== Exercise objective ==
The listing below begins with the first line you should copy; stop after the line containing "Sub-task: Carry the", and drop every picture.
* * *
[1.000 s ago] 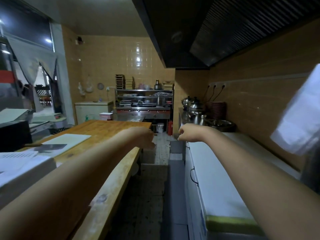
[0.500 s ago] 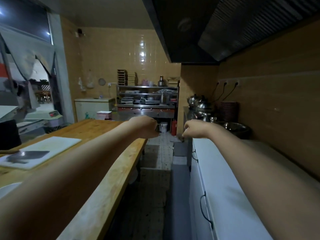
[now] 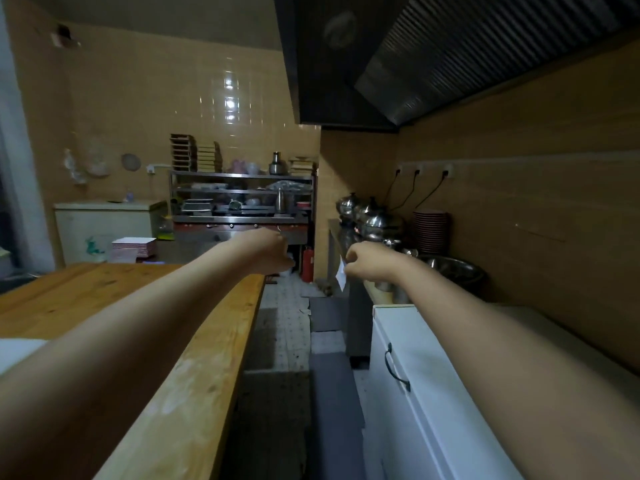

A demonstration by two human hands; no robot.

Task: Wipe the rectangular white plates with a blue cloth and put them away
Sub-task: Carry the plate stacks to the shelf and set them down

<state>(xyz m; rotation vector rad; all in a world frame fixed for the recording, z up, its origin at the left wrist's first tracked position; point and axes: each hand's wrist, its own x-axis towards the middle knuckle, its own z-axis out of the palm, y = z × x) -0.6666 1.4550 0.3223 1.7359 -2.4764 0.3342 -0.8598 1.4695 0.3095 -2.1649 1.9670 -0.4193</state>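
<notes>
Both my arms stretch straight ahead over the aisle. My left hand point(image 3: 268, 252) is curled into a fist above the far end of the wooden table point(image 3: 104, 296) and shows nothing in its grip. Level with it, my right hand point(image 3: 369, 261) is also a fist. A small white strip point(image 3: 341, 277) shows just below its knuckles, by the corner of a steel counter. A stack of rectangular white plates point(image 3: 133, 247) with red edges stands beyond the table's far end. No blue cloth is in view.
A white cabinet point(image 3: 415, 358) with a black handle runs along the right wall. Behind it are metal pots point(image 3: 372, 220), a steel bowl point(image 3: 453, 268) and a stack of dark round plates point(image 3: 430, 232). A steel shelf unit point(image 3: 242, 202) closes the far end. The tiled aisle point(image 3: 287, 327) runs between table and cabinet.
The view has moved forward down the aisle, so the shelf unit and pots look nearer. The cutting board and knife on the table have dropped out of view. Both fists stay stretched ahead.
</notes>
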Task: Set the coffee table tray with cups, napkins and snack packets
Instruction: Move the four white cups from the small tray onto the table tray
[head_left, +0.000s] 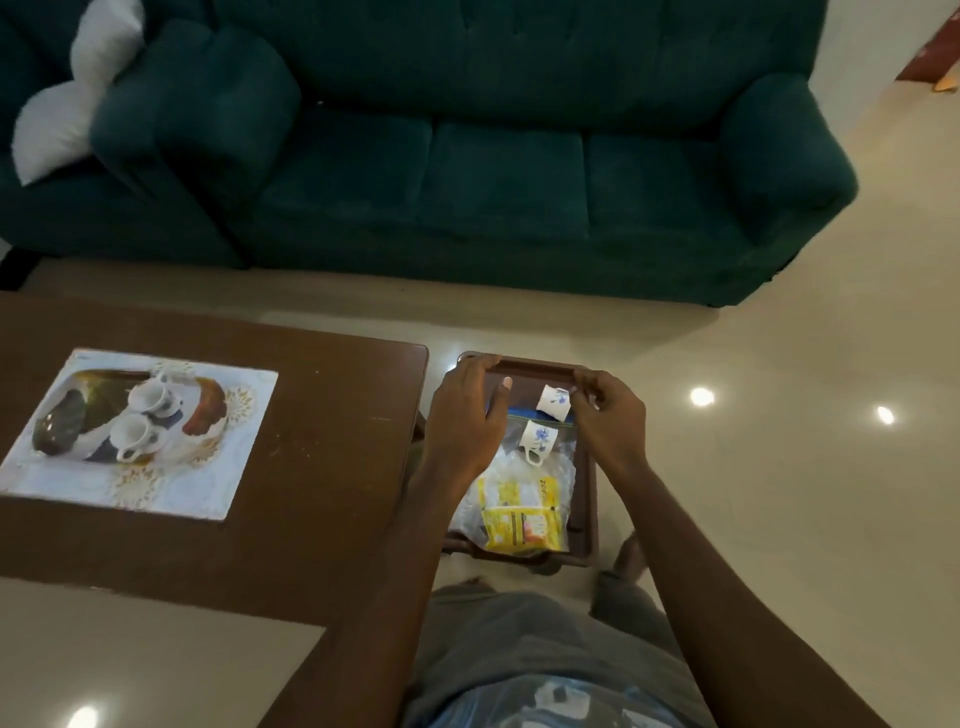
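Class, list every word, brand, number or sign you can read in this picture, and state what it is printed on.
None can be read with certainty.
Yellow snack packets in the brown tray: dark print, too blurred to read.
Two white cups in the tray: blue flower motif only, no words.
Placemat on the coffee table: pictures only, no text.

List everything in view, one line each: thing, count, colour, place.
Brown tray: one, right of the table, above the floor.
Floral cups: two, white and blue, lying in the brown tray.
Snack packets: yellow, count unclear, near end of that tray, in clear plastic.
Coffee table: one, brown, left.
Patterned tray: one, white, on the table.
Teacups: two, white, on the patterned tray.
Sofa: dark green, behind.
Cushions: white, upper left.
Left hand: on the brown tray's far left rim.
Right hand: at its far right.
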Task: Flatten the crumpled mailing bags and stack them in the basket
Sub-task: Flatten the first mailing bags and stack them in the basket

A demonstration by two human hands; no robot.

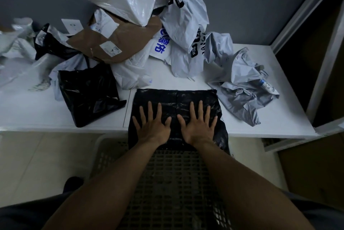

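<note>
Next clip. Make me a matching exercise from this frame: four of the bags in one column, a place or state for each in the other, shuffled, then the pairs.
Things
1. flat black bag
2. second black bag
3. brown paper mailer
4. crumpled grey bag

Places or states
A. near the right end of the table, untouched
B. in the back pile, bearing white labels
C. pressed under the left hand and right hand
D. left of both hands, lying free

Pairs: 1-C, 2-D, 3-B, 4-A

Glossy, wrinkled black plastic bag [176,99] lies on a smooth matt white table [260,118] near a matt brown paper mailer [115,43].
</note>
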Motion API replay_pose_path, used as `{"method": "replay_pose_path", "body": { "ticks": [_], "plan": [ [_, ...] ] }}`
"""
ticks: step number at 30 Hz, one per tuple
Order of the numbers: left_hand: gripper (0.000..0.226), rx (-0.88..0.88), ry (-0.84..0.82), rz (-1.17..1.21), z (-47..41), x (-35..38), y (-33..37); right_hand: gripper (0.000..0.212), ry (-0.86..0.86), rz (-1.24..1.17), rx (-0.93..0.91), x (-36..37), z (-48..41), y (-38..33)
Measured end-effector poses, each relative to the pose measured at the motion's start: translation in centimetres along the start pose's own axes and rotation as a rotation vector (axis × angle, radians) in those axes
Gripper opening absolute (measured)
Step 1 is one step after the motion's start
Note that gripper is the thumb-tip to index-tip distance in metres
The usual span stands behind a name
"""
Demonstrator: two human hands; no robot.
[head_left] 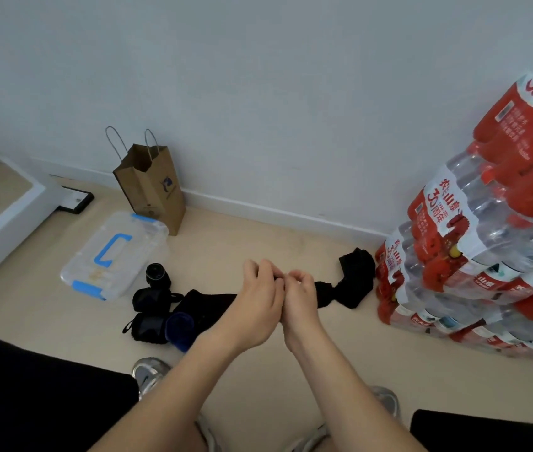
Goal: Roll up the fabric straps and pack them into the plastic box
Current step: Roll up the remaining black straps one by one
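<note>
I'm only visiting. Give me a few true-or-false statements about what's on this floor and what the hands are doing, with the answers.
1. Both the left hand and the right hand pinch the black strap in their fingers. True.
2. The plastic box stands open. False: its lid is on, with the blue handle on top.
3. A brown paper bag stands by the wall behind the box. True.
4. The packs of water bottles are stacked on the left. False: they are on the right.
5. The dark rolled bundles lie inside the box. False: they lie on the floor beside it.
</note>
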State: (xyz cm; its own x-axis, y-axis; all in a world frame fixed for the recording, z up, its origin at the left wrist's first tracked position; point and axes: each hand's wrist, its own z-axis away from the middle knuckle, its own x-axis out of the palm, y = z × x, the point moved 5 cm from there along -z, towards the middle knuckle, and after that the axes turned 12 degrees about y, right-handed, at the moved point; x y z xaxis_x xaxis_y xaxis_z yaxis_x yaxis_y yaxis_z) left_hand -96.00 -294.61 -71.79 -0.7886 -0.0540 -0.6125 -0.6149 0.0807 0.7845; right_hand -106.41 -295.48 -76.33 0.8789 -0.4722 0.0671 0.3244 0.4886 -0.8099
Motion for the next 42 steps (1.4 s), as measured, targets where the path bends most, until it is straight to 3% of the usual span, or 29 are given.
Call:
{"method": "replay_pose_path", "body": {
  "ticks": [5, 8, 10, 14, 17, 22, 28, 31, 35, 38, 40, 42],
  "plan": [
    [0.017, -0.174, -0.189, 0.064, 0.7, 0.6, -5.2, 0.025, -0.161, 0.107, 0.220, 0.8, -1.5, 3.5],
    [0.022, -0.252, -0.218, 0.088, 0.3, -0.3, -7.8, 0.028, -0.284, 0.240, 0.212, 1.2, -2.3, 4.8],
    [0.023, -0.292, -0.114, 0.057, -0.4, -1.3, -9.7, 0.034, -0.276, 0.398, 0.131, 1.2, -3.1, 5.6],
    [0.029, -0.432, 0.244, -0.074, -1.4, -4.1, -14.1, 0.025, -0.188, 0.749, -0.035, -0.4, -6.4, 8.0],
    [0.039, -0.538, 0.323, -0.107, -2.4, -5.2, -17.0, 0.020, -0.150, 0.866, -0.025, -2.4, -8.7, 9.8],
    [0.052, -0.447, 0.188, -0.316, -4.9, -3.7, -19.2, 0.022, -0.188, 1.117, -0.200, -2.4, -11.3, 11.1],
    [0.032, -0.399, 0.249, -0.384, -6.5, -2.2, -20.9, 0.037, -0.314, 1.476, -0.646, 1.5, -12.7, 11.4],
    [0.033, -0.453, 0.269, -0.339, -7.0, -1.8, -22.4, 0.059, -0.424, 1.543, -0.625, 2.3, -13.7, 12.2],
    [0.066, -0.469, 0.164, -0.268, -6.9, -0.6, -24.0, 0.079, -0.408, 1.664, -0.604, 1.8, -15.2, 12.8],
    [0.058, -0.469, 0.281, -0.336, -5.7, -0.4, -23.8, 0.094, -0.363, 1.739, -0.621, 1.4, -16.3, 12.6],
    [0.041, -0.472, 0.385, -0.472, -4.8, -0.3, -23.1, 0.088, -0.333, 1.808, -0.602, 1.3, -16.9, 12.4],
    [0.046, -0.493, 0.302, -0.581, -4.1, 0.6, -22.6, 0.064, -0.325, 1.836, -0.592, 1.4, -17.0, 12.4]
  ]
}}
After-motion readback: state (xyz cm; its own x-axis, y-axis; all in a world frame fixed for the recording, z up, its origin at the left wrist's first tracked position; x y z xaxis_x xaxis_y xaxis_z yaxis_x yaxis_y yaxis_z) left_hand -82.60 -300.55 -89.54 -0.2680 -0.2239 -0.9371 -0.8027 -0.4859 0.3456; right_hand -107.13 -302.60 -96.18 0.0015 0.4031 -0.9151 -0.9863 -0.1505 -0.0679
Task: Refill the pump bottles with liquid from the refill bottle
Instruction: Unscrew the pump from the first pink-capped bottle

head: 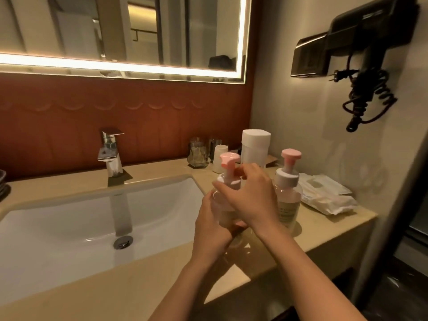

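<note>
Two clear pump bottles with pink pump heads stand on the beige counter right of the sink. My left hand (pixel 214 224) wraps the body of the near pump bottle (pixel 228 169) from below. My right hand (pixel 251 195) grips its white collar, just under the pump head. The second pump bottle (pixel 288 181) stands untouched just to the right, with liquid in its lower part. Behind both stands a taller white refill bottle (pixel 254 144) with a white cap, upright and apart from my hands.
A white sink basin (pixel 92 218) with a chrome faucet (pixel 110 151) lies to the left. Glasses (pixel 198 152) and a small white cup (pixel 218 158) stand at the back. Wrapped packets (pixel 326 195) lie at the right. A hair dryer (pixel 361 54) hangs on the wall.
</note>
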A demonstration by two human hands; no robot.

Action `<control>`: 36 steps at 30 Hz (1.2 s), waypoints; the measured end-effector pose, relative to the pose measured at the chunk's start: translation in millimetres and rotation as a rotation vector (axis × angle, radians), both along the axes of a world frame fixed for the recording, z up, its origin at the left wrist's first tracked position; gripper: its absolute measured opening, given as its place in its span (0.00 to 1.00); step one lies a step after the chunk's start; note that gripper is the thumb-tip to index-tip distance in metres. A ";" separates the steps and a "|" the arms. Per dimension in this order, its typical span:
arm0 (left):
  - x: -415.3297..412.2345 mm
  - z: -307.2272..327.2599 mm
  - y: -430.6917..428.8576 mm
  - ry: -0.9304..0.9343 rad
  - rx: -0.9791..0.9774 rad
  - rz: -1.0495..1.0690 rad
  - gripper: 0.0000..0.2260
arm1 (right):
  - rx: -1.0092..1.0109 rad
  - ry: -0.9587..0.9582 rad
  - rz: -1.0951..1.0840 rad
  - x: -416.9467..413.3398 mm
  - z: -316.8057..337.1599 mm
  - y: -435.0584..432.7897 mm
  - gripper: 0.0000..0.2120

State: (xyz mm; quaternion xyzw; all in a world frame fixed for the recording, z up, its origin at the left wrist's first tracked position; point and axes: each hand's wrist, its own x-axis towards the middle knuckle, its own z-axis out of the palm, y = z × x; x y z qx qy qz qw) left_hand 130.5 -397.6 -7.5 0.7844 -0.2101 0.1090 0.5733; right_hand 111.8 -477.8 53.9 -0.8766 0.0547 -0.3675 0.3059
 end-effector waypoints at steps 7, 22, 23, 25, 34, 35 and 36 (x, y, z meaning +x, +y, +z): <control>6.0 -10.6 7.0 -0.021 0.031 -0.013 0.26 | -0.035 -0.117 -0.210 6.7 -9.0 14.1 0.28; 5.3 -18.6 15.4 -0.072 -0.084 -0.096 0.35 | 0.489 0.094 0.375 -1.5 -7.2 -11.6 0.22; 4.9 -18.6 14.9 -0.064 -0.095 -0.104 0.35 | 0.506 0.110 0.417 -1.7 -8.8 -13.3 0.24; 3.9 -19.0 14.7 -0.057 -0.100 -0.103 0.36 | 0.494 0.145 0.469 -4.0 -9.9 -13.1 0.26; 1.9 -19.7 13.1 -0.055 -0.105 -0.108 0.31 | 0.172 0.000 -0.082 -4.1 -7.4 17.1 0.41; 2.4 -20.2 13.6 -0.066 -0.097 -0.110 0.31 | 0.182 -0.037 -0.078 -3.1 -7.5 15.5 0.39; 2.7 -20.6 14.5 -0.081 -0.087 -0.109 0.31 | 0.207 -0.055 -0.044 -2.5 -7.4 12.6 0.37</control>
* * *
== Solution to this problem ==
[1.000 s ago] 
[0.500 s ago] 
[now] 

A demonstration by two human hands; no robot.

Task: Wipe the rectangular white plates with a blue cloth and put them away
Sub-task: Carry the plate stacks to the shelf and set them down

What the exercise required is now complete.